Work instructions
Restate word for word the lines of the entries below, starting with the line that holds "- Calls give" and ending with the line that holds "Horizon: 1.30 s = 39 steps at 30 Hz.", and no others.

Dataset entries
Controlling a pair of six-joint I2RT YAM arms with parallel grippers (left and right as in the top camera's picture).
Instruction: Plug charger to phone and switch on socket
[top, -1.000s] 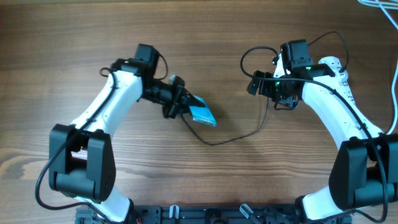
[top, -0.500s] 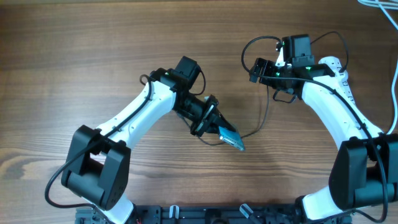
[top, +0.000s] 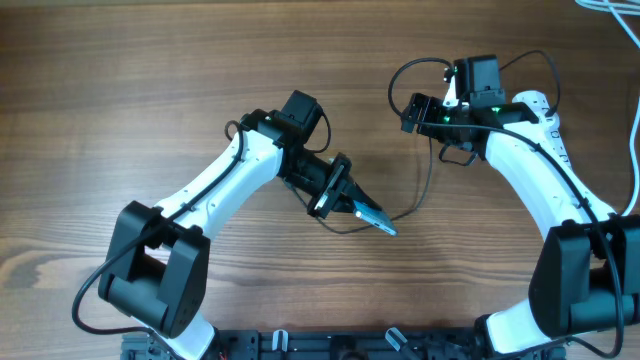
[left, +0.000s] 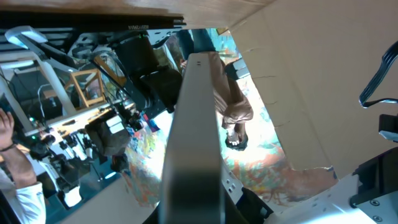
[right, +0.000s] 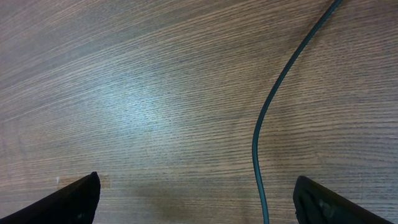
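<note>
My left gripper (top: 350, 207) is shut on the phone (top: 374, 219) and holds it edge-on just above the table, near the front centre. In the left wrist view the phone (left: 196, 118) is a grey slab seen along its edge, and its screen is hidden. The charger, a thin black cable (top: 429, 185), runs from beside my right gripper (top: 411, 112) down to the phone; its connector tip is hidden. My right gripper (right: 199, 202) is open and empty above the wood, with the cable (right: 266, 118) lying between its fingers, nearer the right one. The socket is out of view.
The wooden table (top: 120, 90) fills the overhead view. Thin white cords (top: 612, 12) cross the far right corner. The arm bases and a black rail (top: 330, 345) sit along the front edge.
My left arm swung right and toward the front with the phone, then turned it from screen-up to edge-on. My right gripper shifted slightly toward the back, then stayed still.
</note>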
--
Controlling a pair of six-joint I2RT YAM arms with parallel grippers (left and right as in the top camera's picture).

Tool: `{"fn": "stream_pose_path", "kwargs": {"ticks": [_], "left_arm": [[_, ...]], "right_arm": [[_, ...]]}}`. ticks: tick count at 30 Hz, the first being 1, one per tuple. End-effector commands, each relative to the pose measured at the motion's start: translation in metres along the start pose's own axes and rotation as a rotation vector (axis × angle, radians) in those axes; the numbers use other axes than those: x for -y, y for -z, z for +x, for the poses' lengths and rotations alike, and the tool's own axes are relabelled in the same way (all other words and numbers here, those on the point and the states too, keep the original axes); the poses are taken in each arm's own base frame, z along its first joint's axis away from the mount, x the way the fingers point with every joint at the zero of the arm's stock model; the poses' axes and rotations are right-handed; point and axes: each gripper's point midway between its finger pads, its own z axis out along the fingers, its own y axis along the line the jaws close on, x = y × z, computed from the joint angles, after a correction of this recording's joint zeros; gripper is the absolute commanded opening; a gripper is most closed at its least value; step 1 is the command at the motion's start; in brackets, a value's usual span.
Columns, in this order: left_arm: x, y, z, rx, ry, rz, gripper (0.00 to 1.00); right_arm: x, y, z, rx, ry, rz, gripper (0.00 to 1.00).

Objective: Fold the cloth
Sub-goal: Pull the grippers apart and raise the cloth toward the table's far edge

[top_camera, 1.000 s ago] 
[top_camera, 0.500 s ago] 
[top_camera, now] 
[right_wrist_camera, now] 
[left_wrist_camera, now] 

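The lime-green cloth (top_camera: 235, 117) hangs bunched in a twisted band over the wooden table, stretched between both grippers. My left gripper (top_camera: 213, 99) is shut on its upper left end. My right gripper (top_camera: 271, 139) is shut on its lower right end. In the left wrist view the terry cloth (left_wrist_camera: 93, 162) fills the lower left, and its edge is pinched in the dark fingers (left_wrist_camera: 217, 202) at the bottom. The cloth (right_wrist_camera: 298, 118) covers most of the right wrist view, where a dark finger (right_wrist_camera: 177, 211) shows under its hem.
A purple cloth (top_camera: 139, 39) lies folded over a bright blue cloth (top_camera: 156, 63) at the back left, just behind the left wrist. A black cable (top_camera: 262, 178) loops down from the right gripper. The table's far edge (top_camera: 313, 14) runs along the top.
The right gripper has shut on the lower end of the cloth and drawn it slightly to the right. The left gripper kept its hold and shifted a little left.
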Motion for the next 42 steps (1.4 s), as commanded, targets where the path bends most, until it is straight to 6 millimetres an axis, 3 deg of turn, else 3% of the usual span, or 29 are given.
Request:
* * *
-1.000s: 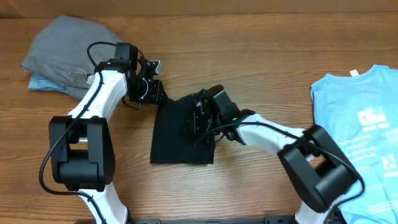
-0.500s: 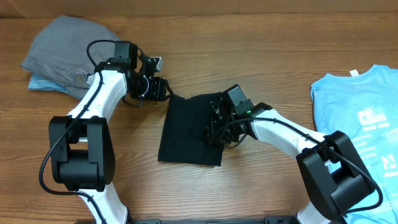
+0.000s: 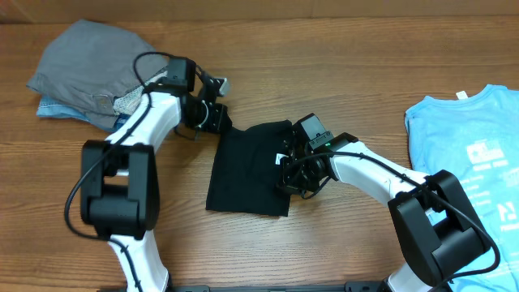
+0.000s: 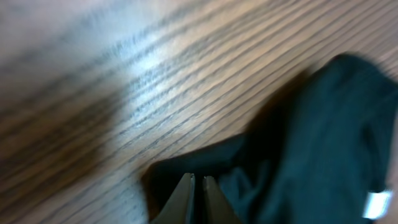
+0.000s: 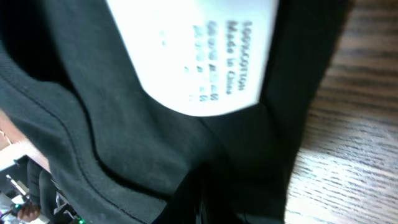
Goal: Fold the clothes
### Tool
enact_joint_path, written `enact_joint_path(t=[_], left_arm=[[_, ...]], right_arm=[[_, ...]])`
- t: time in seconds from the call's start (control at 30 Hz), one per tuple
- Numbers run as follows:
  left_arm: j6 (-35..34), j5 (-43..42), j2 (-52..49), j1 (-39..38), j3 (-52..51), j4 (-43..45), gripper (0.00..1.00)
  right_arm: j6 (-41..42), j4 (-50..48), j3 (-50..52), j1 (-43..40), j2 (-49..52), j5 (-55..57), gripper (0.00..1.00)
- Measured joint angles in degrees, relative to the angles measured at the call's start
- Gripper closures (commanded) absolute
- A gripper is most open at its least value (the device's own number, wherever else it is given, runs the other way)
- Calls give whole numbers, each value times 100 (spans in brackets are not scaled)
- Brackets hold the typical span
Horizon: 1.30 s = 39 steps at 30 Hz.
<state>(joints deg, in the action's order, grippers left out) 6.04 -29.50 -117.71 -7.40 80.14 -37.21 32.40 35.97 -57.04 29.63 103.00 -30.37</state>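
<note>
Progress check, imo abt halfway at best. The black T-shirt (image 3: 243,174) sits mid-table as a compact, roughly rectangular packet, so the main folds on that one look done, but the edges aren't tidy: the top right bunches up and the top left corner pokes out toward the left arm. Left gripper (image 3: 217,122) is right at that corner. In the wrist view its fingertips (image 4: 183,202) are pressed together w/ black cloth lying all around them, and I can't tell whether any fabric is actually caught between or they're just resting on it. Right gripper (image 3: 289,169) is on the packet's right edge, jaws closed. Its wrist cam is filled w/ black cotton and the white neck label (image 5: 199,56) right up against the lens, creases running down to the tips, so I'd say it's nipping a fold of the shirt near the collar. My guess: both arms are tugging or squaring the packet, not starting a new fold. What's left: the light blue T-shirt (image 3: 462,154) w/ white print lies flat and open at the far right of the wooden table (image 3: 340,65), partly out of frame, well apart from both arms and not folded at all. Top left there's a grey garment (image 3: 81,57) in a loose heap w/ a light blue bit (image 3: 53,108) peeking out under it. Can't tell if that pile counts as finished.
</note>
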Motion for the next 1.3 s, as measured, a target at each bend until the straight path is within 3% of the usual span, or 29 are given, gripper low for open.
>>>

Solution to this exercise
- Calls give whole numbers, each value times 100 (spans in brackets are not scaled)
- Brackets hold the typical span
Horizon: 1.30 s = 39 steps at 30 Hz.

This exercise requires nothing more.